**What is being asked:**
Restate the records below exactly. Pictures are not part of the copy.

**Supplied entries:**

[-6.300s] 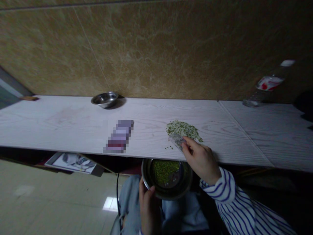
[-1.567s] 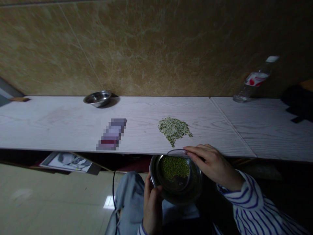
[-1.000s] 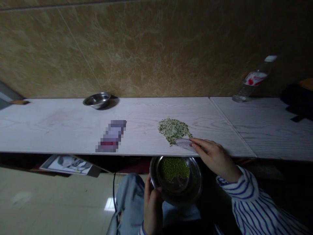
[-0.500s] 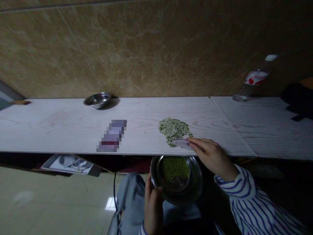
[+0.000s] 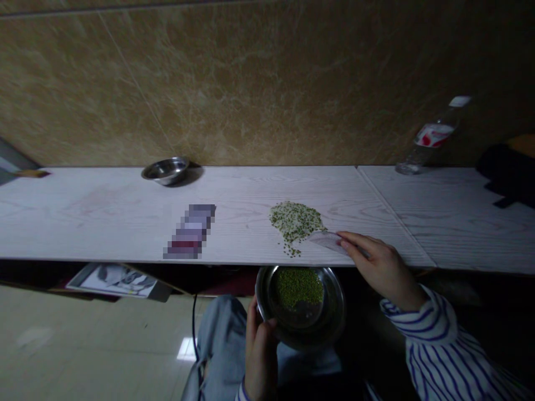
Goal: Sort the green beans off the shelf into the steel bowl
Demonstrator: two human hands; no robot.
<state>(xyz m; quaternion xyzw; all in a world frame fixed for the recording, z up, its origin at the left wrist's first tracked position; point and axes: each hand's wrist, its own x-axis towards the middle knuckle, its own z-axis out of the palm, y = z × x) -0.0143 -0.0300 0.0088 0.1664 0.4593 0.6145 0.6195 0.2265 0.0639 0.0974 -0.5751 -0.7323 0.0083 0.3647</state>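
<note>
My left hand [image 5: 261, 348] is closed on the left rim of a metal bowl [image 5: 334, 323], held just below the table's front edge. Green beans, like mung beans [image 5: 298, 287], lie in the bowl. Over the table's edge, my right hand [image 5: 382, 267] pinches a thin, pale, see-through flat piece [image 5: 328, 240]; its exact kind is unclear. The tip of that piece touches the lower right side of a pile of mixed white grains and green beans [image 5: 295, 220] on the white table [image 5: 246, 239]. A few loose beans trail from the pile towards the front edge.
A small metal bowl [image 5: 166, 171] stands at the back left. A blurred-out flat object [image 5: 192, 231] lies left of the pile. At the back right are a plastic bottle [image 5: 432, 136] and a dark item [image 5: 507, 170]. An open drawer [image 5: 117, 278] juts out below the table.
My right hand has moved to the right with the flat piece, away from the front of the pile. More scattered beans now show there. My left hand and the bowl stay nearly still.
</note>
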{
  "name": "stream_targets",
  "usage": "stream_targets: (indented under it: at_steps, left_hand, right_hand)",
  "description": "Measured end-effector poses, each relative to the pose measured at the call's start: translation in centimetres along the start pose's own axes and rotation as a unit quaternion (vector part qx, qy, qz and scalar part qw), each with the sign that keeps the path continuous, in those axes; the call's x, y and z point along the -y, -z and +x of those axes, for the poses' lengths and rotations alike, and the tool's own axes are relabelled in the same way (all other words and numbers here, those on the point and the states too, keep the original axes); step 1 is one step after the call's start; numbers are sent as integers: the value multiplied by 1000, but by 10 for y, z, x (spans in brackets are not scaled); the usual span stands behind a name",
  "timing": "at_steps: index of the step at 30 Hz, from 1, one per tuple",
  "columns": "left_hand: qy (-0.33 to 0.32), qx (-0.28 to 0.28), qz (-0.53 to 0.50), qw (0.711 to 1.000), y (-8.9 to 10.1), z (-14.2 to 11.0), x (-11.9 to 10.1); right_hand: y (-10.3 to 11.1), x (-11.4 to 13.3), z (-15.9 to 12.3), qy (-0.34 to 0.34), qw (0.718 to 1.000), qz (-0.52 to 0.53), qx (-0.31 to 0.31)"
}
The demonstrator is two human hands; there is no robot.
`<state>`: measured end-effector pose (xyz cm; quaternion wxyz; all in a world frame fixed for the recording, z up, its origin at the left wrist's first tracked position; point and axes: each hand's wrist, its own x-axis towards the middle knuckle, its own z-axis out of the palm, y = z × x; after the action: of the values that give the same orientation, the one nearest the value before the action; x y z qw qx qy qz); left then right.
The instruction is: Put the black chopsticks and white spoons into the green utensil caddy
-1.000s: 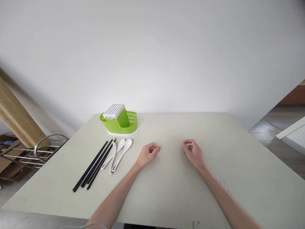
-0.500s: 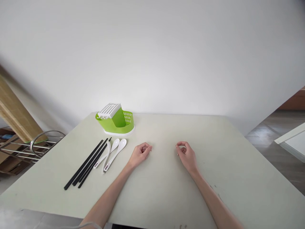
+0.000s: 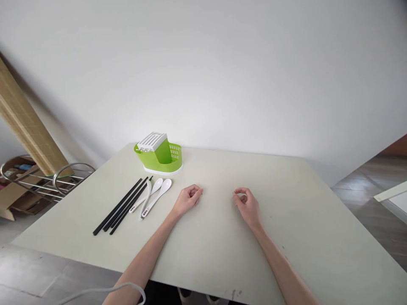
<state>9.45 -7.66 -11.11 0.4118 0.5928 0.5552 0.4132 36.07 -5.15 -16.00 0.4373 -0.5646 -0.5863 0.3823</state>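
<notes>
My left hand (image 3: 188, 199) rests on the pale table, its fingers loosely curled with nothing visible in them. Across a gap lies my right hand (image 3: 248, 205), also curled closed and holding nothing that shows. Nearest to my left hand are three white spoons: one spoon (image 3: 158, 195) on the right, another spoon (image 3: 155, 186) behind it, and a third spoon (image 3: 148, 199) turned on its side across them. Left of these, several black chopsticks (image 3: 122, 207) lie side by side at a slant. A green and white utensil caddy (image 3: 155, 157) stands behind the spoons.
The table (image 3: 206, 245) meets a white wall (image 3: 222, 84) at the back. Off its left side are a metal rack (image 3: 60, 186), a cardboard box (image 3: 19, 190) and a leaning tan board (image 3: 28, 114). A white cable (image 3: 104, 289) crosses my left forearm.
The head view has shifted and tilted slightly, so the caddy, chopsticks and spoons appear a little higher and further right. Both hands keep nearly the same place and pose.
</notes>
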Motion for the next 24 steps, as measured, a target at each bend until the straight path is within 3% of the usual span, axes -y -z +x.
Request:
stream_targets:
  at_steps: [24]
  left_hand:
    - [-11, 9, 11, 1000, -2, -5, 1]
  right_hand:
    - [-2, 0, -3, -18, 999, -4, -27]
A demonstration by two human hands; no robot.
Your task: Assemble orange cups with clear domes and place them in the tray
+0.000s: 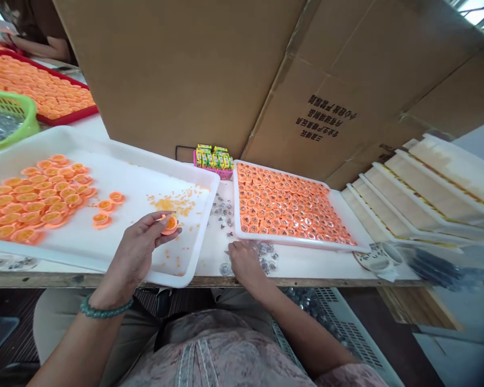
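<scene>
Left hand (139,242) has an orange cup (170,224) in a narrow grip, fingertips on its rim and side, held above the near right part of the left tray (173,280). Right hand (246,263) is down on the worktop (210,252), fingers bunched, just beside the clear pieces (268,258) at the near side of the right tray (298,245); can't tell if that grip has anything in it. One clear disc (226,269) lies to its left, near the wooden edge (213,281). Small dark bits (222,207) are scattered between the trays. Risks, my read: cup looks soft and is only pinched at the rim, so squeezing too hard could deform it, too loose and it slips or spins. If it tips, loose stuff inside could spill; the orange crumbs (173,203) on the tray floor would also stick to a dropped cup. Clear pieces lie close together, so a blind pick could take two, or a sleeve or wrist could sweep the disc off the near edge. Orientation: cup's mouth faces up and roughly toward the head camera, somewhat tilted. Rim reads near round, so no clear long axis; the axis through the mouth runs up toward the wearer.
</scene>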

**Your response:**
[-6.300s] 
[-1.567s] 
[-1.000s] 
[-0.500s] 
[+0.000s] 
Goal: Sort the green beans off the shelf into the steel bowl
Demonstrator: two human hands; no robot.
<state>(xyz m; quaternion xyzw; all in a world frame fixed for the recording, z up, its origin at the left wrist's first tracked position; point and axes: each hand's wrist, its own x-axis towards the middle knuckle, its own z-axis out of the palm, y = z × x) -0.0143 -0.0300 0.0088 0.1664 0.4593 0.6145 0.6195 0.2265 0.0639 0.0974 -0.5751 -0.7323 0.0083 0.3647</state>
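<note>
My left hand [image 5: 261, 348] is closed on the left rim of a metal bowl [image 5: 334, 323], held just below the table's front edge. Green beans, like mung beans [image 5: 298, 287], lie in the bowl. Over the table's edge, my right hand [image 5: 382, 267] pinches a thin, pale, see-through flat piece [image 5: 328, 240]; its exact kind is unclear. The tip of that piece touches the lower right side of a pile of mixed white grains and green beans [image 5: 295, 220] on the white table [image 5: 246, 239]. A few loose beans trail from the pile towards the front edge.
A small metal bowl [image 5: 166, 171] stands at the back left. A blurred-out flat object [image 5: 192, 231] lies left of the pile. At the back right are a plastic bottle [image 5: 432, 136] and a dark item [image 5: 507, 170]. An open drawer [image 5: 117, 278] juts out below the table.
My right hand has moved to the right with the flat piece, away from the front of the pile. More scattered beans now show there. My left hand and the bowl stay nearly still.
</note>
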{
  "name": "stream_targets",
  "usage": "stream_targets: (indented under it: at_steps, left_hand, right_hand)",
  "description": "Measured end-effector poses, each relative to the pose measured at the call's start: translation in centimetres along the start pose's own axes and rotation as a unit quaternion (vector part qx, qy, qz and scalar part qw), each with the sign that keeps the path continuous, in those axes; the call's x, y and z point along the -y, -z and +x of those axes, for the poses' lengths and rotations alike, and the tool's own axes are relabelled in the same way (all other words and numbers here, those on the point and the states too, keep the original axes); step 1 is one step after the call's start; numbers are sent as integers: the value multiplied by 1000, but by 10 for y, z, x (spans in brackets are not scaled); the usual span stands behind a name",
  "timing": "at_steps: index of the step at 30 Hz, from 1, one per tuple",
  "columns": "left_hand: qy (-0.33 to 0.32), qx (-0.28 to 0.28), qz (-0.53 to 0.50), qw (0.711 to 1.000), y (-8.9 to 10.1), z (-14.2 to 11.0), x (-11.9 to 10.1); right_hand: y (-10.3 to 11.1), x (-11.4 to 13.3), z (-15.9 to 12.3), qy (-0.34 to 0.34), qw (0.718 to 1.000), qz (-0.52 to 0.53), qx (-0.31 to 0.31)"
}
The demonstrator is two human hands; there is no robot.
`<state>`: measured end-effector pose (xyz cm; quaternion wxyz; all in a world frame fixed for the recording, z up, its origin at the left wrist's first tracked position; point and axes: each hand's wrist, its own x-axis towards the middle knuckle, its own z-axis out of the palm, y = z × x; after the action: of the values that give the same orientation, the one nearest the value before the action; x y z qw qx qy qz); left then right.
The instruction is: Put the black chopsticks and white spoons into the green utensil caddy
-1.000s: 
-0.500s: 
+0.000s: 
<state>9.45 -7.66 -11.11 0.4118 0.5928 0.5552 0.4132 36.07 -5.15 -16.00 0.4373 -0.5646 -0.5863 0.3823</state>
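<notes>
My left hand (image 3: 188, 199) rests on the pale table, its fingers loosely curled with nothing visible in them. Across a gap lies my right hand (image 3: 248, 205), also curled closed and holding nothing that shows. Nearest to my left hand are three white spoons: one spoon (image 3: 158, 195) on the right, another spoon (image 3: 155, 186) behind it, and a third spoon (image 3: 148, 199) turned on its side across them. Left of these, several black chopsticks (image 3: 122, 207) lie side by side at a slant. A green and white utensil caddy (image 3: 155, 157) stands behind the spoons.
The table (image 3: 206, 245) meets a white wall (image 3: 222, 84) at the back. Off its left side are a metal rack (image 3: 60, 186), a cardboard box (image 3: 19, 190) and a leaning tan board (image 3: 28, 114). A white cable (image 3: 104, 289) crosses my left forearm.
The head view has shifted and tilted slightly, so the caddy, chopsticks and spoons appear a little higher and further right. Both hands keep nearly the same place and pose.
</notes>
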Motion for the next 24 steps, as measured, a target at each bend until the straight path is within 3% of the usual span, axes -y -z +x.
Request:
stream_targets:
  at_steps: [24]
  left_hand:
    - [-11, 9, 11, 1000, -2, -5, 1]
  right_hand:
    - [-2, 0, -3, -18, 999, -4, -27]
A demonstration by two human hands; no robot.
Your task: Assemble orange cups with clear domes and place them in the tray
+0.000s: 
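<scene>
Left hand (139,242) has an orange cup (170,224) in a narrow grip, fingertips on its rim and side, held above the near right part of the left tray (173,280). Right hand (246,263) is down on the worktop (210,252), fingers bunched, just beside the clear pieces (268,258) at the near side of the right tray (298,245); can't tell if that grip has anything in it. One clear disc (226,269) lies to its left, near the wooden edge (213,281). Small dark bits (222,207) are scattered between the trays. Risks, my read: cup looks soft and is only pinched at the rim, so squeezing too hard could deform it, too loose and it slips or spins. If it tips, loose stuff inside could spill; the orange crumbs (173,203) on the tray floor would also stick to a dropped cup. Clear pieces lie close together, so a blind pick could take two, or a sleeve or wrist could sweep the disc off the near edge. Orientation: cup's mouth faces up and roughly toward the head camera, somewhat tilted. Rim reads near round, so no clear long axis; the axis through the mouth runs up toward the wearer.
</scene>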

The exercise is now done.